Written by Hannah Kelly; David Jones

Directed by Hannah Kelly & Alice Munday; Immi Wignall & David Jones

Stage Manager: Finn Mason 

Cast: Sam Baxter, Imogen Buckley, Emily Greener, Nathalie Haley, Rea Hughes, Katie Moncaster, Cameron Steen, James Tovey, Alice Watkins, Robin Young

On the first day of the first Liverpool Fringe, Liverpool University Drama Society go public with a pair of original half-hour plays. It’s unlikely that all of those taking part are studying performance, drama or anything obviously related to theatre at all but if not then, in some cases, a rethink ought to be in order. There’s some notable talent on show. 

The first show is Toy Box Fables, written by Hannah Kelly who co-directs with Alice Munday. It comprises two fairy tales and a fable from Aesop interpreted as darkly comic vignettes with sociopolitical twists, all framed by a mother reading to her infant son at bedtime. In a move surely calculated to unsettle, the least childlike actor imaginable is cast in the part. Robin Young is taller than his onstage mother, has a bass voice and looks a shoo-in for playing Captain Hook. It’s an immediate signal that these are not going to be soothing bedtime stories.

Poor overworked Goldilocks (a comically stoic Alice Watkins) ends up being devoured by her employers, three voraciously capitalist bears who are taxing the bees to extinction for fun. A Terry-Thomas style wolf with an image problem meets a Charles Hawtrey grandma in the absence of Red Riding Hood, who clearly can’t find her way anywhere without Google Maps. The Hare and the Tortoise becomes an exposé of colononialist exploitation which leaves the tortoise open to radicalisation.

Watkins returns to play a despicable, drawling Hare who refuses to check her privilege. Grandma is an uproarious, bent-double creation by James Tovey,  channeling Julie Walters’ legendary soup waitress to the increasing frustration of Sam Baxter’s flirty Wolf. Robin Young expands his repertoire of creepy infants by doubling up as the treacherous Baby Bear.

It’s Sam Baxter who stands out though. He’s an assured and versatile presence throughout: a monstrous, smiling Daddy Bear, a hilarious Wolf and as the endlessly humiliated Tortoise his anger is both dangerous and tangible.
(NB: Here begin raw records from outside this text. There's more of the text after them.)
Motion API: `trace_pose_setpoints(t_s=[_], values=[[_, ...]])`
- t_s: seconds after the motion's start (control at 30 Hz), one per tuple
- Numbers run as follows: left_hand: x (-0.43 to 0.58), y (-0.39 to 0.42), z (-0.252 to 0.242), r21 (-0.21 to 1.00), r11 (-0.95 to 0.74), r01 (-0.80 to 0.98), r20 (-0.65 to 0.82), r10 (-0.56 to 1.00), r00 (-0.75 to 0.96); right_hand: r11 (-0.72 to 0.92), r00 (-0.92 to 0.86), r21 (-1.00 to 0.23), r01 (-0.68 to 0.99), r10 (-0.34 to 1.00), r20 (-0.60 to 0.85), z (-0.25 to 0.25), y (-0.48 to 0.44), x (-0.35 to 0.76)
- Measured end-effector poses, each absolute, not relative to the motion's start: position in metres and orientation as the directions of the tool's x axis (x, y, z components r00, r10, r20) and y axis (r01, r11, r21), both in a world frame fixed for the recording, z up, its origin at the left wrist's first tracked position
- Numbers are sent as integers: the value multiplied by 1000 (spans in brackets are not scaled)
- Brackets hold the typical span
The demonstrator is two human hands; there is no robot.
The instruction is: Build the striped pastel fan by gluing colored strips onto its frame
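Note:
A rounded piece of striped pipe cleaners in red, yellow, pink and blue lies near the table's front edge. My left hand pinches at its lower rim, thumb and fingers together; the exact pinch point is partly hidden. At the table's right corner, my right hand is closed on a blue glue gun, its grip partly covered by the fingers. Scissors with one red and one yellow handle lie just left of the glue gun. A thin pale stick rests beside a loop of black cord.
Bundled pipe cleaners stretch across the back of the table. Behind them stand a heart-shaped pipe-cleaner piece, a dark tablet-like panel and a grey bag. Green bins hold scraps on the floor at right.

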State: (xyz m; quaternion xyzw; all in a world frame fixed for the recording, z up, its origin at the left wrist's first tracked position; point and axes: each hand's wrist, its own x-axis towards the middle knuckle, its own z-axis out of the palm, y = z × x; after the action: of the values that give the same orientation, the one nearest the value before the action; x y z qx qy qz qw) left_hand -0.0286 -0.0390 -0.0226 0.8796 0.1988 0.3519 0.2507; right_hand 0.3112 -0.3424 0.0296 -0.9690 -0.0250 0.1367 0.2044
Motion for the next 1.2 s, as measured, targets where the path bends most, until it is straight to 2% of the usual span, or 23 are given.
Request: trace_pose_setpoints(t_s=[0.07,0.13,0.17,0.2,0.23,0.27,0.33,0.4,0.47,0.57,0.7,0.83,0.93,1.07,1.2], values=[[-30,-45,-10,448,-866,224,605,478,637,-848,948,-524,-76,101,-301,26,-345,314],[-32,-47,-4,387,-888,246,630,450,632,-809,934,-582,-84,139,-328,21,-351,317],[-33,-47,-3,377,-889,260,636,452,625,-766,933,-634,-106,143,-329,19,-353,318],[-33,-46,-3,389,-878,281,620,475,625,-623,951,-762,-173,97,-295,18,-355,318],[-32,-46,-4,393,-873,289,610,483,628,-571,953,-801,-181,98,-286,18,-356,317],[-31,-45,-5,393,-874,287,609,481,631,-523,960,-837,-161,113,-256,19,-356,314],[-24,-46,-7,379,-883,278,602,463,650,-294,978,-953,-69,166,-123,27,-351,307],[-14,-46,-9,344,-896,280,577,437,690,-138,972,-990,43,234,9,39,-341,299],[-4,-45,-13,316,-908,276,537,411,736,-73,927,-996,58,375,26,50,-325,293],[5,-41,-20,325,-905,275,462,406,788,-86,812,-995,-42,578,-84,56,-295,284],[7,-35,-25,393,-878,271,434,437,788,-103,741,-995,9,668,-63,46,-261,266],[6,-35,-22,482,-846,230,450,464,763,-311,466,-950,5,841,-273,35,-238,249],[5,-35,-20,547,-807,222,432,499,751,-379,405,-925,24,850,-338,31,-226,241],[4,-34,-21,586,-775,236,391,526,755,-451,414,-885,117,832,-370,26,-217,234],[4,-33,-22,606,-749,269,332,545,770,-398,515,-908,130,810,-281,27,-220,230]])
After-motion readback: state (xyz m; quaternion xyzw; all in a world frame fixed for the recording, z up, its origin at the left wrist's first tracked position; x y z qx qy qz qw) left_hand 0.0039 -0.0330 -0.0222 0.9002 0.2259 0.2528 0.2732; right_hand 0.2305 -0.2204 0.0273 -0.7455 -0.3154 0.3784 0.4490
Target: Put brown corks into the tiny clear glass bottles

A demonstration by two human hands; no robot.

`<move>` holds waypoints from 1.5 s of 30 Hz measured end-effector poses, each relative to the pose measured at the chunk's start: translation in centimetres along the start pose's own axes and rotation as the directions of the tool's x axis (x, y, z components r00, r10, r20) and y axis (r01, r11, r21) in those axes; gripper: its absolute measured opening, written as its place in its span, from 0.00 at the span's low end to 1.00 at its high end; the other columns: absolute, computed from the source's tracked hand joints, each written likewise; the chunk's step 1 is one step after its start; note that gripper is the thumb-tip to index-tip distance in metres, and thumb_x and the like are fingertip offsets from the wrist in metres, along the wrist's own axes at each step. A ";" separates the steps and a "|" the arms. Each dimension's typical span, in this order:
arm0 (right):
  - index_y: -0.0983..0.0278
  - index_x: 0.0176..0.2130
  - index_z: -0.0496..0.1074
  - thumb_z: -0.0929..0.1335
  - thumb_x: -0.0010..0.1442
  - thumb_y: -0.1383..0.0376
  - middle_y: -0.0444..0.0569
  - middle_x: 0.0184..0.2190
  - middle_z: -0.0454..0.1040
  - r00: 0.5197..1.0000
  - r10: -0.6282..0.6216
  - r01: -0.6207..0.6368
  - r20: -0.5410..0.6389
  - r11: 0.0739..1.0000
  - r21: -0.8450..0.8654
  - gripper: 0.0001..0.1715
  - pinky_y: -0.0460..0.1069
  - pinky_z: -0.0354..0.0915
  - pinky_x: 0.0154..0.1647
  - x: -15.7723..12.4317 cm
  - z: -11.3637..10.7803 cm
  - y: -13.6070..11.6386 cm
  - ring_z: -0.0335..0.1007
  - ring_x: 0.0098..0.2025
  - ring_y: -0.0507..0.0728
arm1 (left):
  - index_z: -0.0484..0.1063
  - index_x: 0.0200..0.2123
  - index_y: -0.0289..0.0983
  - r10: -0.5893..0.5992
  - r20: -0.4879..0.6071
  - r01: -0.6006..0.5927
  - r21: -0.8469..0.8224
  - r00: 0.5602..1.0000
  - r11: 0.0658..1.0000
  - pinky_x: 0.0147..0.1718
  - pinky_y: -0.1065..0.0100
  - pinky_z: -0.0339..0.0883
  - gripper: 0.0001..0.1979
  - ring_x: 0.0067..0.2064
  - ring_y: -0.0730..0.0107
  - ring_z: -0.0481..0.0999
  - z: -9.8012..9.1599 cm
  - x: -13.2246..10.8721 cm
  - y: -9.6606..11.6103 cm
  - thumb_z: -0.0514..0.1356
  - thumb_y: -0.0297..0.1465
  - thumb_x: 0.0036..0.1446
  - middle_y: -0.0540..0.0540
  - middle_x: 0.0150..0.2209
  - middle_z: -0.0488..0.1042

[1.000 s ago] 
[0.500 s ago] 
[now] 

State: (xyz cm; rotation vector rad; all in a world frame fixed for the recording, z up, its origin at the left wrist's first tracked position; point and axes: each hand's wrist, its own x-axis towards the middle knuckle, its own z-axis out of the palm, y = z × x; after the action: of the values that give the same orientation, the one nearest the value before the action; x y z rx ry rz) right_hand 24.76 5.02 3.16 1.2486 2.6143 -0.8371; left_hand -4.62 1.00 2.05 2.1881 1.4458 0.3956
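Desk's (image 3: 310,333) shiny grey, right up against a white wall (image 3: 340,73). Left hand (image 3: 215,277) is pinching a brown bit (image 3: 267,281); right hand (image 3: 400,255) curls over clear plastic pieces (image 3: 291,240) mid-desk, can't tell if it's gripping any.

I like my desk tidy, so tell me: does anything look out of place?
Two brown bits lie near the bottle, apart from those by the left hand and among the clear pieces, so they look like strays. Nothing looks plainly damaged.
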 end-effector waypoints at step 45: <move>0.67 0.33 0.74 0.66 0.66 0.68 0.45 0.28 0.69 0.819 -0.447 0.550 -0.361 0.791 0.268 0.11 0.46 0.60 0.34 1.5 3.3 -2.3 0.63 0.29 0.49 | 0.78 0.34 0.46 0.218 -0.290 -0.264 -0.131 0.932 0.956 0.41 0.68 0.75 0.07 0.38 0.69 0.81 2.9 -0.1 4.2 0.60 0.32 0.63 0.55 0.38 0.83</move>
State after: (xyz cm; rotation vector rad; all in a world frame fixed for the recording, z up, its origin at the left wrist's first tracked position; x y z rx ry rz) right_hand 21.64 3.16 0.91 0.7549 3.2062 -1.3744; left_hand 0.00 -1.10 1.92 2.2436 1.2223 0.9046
Baxter returns to play a further five roles in David Jones’ The Treasure Story. Directed by Immi Wignall and Jones himself, this is an epic, poetic odyssey in miniature recalling both John Donne and Mervyn Peake.

In a small nameless town beside an unknown sea, life and death ebb and flow like the tides. Some dig for treasure to seek their fortune while others pin their hopes on the gambling tables. The narrator is an unnamed traveller. What she eventually finds in this enigmatic haven is not what came to find. Or is it?

Katie Moncaster is our pilgrim narrator for this and she’s riveting. She manages to be ethereal and down to earth all at once with expresssive, haunting eyes and a wonderful clarity of voice. There’s excellent physicality and comic upper-class-twittishness from Cameron Steen and memorable, sorrowful intensity from Rea Hughes. Emily Greener (previously a dangerously aloof Mummy Bear) returns here and has an unforgettable, lyrical exchange with Moncaster about the nature of existence.

The Treasure Story tantalises, both with its narrative and the possibilities a fully staged version might offer. It’s such a strange, intriguing and evocative tale, feeling simultaneously ancient and modern. Both plays are an effective, enjoyable showcase for the LUDS and for Liverpool Fringe, with some unexpectedly exciting talents making their debuts.